**WHAT TO DO**
Reproduce only what lies between the first line of the material below and the line containing "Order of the", with both of those lines included and every line kept exact.

*-*-*

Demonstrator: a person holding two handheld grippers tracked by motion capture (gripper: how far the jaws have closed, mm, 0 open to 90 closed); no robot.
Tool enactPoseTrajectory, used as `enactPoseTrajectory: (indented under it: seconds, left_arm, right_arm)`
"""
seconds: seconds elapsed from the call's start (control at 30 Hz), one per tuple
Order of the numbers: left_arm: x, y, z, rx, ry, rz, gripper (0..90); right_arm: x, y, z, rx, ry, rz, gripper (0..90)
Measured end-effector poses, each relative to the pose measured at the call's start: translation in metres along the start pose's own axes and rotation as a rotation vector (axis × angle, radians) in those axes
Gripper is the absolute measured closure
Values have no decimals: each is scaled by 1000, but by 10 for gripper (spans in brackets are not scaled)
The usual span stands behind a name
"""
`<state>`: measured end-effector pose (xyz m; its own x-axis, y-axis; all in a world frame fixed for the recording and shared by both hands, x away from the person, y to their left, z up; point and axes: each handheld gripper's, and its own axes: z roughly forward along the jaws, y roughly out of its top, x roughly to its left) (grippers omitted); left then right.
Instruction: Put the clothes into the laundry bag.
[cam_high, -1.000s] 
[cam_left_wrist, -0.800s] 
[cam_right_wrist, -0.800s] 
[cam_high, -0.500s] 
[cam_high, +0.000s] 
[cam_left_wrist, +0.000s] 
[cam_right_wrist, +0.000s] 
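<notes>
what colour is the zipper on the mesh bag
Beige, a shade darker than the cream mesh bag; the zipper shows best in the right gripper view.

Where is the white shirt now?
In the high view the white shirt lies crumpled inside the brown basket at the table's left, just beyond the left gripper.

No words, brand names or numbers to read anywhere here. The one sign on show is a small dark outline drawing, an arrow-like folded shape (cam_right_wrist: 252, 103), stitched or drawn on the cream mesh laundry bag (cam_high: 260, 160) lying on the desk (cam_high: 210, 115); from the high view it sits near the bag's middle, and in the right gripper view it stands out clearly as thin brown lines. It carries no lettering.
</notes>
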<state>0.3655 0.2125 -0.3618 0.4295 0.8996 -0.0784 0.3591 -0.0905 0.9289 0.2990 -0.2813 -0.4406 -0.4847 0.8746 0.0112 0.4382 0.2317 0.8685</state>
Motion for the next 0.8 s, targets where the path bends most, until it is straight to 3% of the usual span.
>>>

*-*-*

**SOLUTION FOR THIS PROBLEM**
Demonstrator: a person holding two handheld grippers tracked by motion capture (gripper: how far the jaws have closed, mm, 0 open to 90 closed); no robot.
Tool enactPoseTrajectory, used as `enactPoseTrajectory: (indented under it: seconds, left_arm, right_arm)`
"""
seconds: seconds elapsed from the call's start (control at 30 Hz), one per tuple
Order of the numbers: left_arm: x, y, z, rx, ry, rz, gripper (0..90); right_arm: x, y, z, rx, ry, rz, gripper (0..90)

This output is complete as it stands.